Extracted entries START
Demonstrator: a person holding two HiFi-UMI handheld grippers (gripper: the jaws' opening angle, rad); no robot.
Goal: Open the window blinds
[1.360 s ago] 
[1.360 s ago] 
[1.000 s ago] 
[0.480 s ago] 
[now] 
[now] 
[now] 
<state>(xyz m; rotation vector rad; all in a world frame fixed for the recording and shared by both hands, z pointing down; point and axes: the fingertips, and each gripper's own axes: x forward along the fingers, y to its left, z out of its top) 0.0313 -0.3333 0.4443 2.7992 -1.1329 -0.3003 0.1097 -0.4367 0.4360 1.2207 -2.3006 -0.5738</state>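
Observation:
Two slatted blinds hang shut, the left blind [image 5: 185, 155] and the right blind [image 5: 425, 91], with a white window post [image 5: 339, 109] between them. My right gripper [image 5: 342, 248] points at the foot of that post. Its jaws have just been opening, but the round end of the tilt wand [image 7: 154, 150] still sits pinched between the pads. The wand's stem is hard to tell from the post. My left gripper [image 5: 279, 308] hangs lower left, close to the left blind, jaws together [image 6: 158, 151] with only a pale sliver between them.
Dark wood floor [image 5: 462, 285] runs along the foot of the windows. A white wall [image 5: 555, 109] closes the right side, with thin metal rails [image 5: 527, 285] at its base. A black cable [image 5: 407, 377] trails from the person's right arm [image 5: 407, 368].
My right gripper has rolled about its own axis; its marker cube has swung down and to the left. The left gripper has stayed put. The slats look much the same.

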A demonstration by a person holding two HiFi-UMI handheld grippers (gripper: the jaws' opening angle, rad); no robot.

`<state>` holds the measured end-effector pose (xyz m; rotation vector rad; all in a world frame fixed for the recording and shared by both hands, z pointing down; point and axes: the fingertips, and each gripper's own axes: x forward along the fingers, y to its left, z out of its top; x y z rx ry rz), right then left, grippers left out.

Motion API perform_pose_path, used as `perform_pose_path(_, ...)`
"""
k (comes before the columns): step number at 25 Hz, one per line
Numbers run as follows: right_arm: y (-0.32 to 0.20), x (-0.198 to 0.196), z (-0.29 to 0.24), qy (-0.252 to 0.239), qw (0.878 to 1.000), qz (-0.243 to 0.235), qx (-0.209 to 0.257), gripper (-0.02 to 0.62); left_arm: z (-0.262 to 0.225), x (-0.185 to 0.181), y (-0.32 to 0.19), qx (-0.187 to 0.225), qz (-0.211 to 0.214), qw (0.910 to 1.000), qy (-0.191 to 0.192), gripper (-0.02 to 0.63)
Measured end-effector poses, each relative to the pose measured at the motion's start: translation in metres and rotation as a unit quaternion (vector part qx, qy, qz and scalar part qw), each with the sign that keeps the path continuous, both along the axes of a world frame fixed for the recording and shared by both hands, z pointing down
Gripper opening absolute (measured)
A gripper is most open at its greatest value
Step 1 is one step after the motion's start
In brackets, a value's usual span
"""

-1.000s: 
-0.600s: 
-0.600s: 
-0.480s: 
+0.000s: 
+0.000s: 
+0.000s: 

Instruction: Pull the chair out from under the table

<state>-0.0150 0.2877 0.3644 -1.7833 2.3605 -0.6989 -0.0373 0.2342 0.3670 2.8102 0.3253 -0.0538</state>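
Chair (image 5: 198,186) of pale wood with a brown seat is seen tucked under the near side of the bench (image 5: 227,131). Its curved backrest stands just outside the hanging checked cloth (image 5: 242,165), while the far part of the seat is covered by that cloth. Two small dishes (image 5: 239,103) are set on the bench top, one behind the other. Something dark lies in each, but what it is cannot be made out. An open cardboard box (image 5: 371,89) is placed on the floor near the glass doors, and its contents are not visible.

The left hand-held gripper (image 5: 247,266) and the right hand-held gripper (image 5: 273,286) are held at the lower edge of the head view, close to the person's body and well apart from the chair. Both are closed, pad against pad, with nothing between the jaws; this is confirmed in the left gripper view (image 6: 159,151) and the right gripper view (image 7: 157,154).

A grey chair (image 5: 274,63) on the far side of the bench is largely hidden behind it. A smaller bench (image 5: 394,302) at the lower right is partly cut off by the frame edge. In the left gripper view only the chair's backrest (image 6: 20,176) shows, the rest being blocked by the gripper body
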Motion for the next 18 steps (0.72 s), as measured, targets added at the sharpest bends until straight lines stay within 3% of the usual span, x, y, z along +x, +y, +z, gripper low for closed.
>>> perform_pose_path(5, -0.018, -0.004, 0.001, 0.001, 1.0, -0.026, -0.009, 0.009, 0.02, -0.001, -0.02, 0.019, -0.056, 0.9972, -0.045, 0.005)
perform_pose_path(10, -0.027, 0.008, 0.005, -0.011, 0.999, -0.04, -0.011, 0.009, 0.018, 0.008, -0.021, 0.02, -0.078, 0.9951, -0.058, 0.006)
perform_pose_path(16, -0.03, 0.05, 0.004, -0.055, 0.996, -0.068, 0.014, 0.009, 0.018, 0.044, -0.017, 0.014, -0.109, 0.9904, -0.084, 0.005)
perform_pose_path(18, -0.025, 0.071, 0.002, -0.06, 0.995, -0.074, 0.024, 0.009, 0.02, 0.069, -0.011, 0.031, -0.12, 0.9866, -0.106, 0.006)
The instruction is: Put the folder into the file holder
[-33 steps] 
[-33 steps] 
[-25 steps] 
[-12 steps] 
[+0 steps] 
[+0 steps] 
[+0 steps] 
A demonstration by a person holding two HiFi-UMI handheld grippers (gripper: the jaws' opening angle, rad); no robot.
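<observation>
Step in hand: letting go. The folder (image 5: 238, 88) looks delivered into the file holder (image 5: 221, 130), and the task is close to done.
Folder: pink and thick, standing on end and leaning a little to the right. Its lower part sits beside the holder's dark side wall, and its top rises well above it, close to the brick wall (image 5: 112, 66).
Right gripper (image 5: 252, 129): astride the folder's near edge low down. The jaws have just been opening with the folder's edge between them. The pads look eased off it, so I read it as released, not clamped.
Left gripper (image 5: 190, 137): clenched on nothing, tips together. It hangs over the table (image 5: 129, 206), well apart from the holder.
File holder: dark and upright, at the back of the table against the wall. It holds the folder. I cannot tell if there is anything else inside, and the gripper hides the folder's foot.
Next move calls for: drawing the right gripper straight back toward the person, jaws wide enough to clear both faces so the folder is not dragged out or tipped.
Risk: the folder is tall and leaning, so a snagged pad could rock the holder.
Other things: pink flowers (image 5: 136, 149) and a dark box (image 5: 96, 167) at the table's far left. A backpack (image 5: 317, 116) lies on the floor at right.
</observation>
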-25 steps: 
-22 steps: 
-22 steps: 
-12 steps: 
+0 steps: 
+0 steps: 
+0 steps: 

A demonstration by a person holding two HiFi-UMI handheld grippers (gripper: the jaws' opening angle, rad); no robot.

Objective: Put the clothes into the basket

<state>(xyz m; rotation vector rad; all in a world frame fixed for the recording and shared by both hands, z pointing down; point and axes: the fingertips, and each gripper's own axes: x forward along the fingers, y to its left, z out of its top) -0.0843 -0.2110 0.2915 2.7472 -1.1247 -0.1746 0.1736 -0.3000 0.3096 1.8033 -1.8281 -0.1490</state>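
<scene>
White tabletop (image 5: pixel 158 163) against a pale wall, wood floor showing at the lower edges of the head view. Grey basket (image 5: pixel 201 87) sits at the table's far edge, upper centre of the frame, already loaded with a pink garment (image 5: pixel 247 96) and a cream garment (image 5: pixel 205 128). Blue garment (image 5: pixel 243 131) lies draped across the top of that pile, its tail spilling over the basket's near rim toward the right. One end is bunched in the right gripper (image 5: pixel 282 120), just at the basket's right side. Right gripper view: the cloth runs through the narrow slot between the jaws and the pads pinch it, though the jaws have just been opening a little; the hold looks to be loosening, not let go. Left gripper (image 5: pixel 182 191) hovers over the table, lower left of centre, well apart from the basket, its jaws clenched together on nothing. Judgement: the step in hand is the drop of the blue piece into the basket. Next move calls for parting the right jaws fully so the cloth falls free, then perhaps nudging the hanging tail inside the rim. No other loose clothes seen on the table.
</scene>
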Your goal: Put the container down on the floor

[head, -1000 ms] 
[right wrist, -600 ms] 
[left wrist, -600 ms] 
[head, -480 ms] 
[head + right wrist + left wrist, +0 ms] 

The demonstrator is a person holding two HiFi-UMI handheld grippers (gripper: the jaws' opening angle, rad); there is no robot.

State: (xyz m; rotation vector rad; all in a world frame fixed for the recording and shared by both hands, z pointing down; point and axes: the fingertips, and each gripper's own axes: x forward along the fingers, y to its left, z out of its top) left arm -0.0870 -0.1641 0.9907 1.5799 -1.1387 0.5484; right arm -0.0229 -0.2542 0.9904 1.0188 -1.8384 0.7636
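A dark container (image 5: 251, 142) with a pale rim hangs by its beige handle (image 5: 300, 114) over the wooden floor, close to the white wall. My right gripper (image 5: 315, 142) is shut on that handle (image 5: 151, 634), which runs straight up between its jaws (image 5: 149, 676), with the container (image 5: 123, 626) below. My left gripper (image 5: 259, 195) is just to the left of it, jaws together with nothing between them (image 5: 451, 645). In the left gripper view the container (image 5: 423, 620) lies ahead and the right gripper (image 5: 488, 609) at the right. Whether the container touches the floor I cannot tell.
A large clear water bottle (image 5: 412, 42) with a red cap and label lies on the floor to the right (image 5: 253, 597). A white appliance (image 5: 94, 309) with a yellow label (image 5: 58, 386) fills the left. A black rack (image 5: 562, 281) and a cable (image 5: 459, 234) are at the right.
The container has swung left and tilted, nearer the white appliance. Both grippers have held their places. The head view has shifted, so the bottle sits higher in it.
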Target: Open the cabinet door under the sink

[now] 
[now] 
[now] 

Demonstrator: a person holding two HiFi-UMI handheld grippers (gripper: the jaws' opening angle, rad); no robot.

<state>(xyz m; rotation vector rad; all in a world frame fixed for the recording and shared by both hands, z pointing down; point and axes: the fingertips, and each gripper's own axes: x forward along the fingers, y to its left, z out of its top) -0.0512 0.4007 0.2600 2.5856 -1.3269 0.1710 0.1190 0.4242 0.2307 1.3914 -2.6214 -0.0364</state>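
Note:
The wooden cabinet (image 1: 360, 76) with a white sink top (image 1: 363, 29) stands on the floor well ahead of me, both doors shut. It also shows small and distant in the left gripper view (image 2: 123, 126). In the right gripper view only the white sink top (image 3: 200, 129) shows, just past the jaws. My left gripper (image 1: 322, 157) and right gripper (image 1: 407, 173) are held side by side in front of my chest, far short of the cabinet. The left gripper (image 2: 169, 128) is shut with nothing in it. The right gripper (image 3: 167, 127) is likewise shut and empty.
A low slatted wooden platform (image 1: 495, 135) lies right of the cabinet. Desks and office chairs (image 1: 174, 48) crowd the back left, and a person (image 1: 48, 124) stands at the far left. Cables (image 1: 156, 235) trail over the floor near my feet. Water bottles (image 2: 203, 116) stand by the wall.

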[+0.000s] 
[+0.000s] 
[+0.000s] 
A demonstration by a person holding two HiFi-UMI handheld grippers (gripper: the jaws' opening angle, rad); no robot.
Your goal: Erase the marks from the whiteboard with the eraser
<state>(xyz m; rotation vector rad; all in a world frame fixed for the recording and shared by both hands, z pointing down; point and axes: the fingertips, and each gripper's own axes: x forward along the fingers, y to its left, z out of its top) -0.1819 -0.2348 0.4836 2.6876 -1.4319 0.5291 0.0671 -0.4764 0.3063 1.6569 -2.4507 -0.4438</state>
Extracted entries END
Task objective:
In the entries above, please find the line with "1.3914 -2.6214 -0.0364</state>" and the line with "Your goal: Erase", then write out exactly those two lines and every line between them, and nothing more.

Finished task:
<state>(xyz m; rotation vector rad; all in a world frame fixed for the recording and shared by both hands, z pointing down; point and axes: the fingertips, and each gripper's own axes: x forward along the fingers, y to its left, z out of its top) -0.0512 0.4007 0.2600 2.5856 -1.3269 0.1710 0.1190 0.4242 0.2307 1.3914 -2.6214 -0.0364</state>
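Note:
The wooden cabinet (image 1: 360, 76) with a white sink top (image 1: 363, 29) stands on the floor well ahead of me, both doors shut. It also shows small and distant in the left gripper view (image 2: 123, 126). In the right gripper view only the white sink top (image 3: 200, 129) shows, just past the jaws. My left gripper (image 1: 322, 157) and right gripper (image 1: 407, 173) are held side by side in front of my chest, far short of the cabinet. The left gripper (image 2: 169, 128) is shut with nothing in it. The right gripper (image 3: 167, 127) is likewise shut and empty.
A low slatted wooden platform (image 1: 495, 135) lies right of the cabinet. Desks and office chairs (image 1: 174, 48) crowd the back left, and a person (image 1: 48, 124) stands at the far left. Cables (image 1: 156, 235) trail over the floor near my feet. Water bottles (image 2: 203, 116) stand by the wall.
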
[+0.000s] 
[+0.000s] 
[+0.000s] 
A demonstration by a person holding two HiFi-UMI handheld grippers (gripper: the jaws' opening angle, rad); no robot.
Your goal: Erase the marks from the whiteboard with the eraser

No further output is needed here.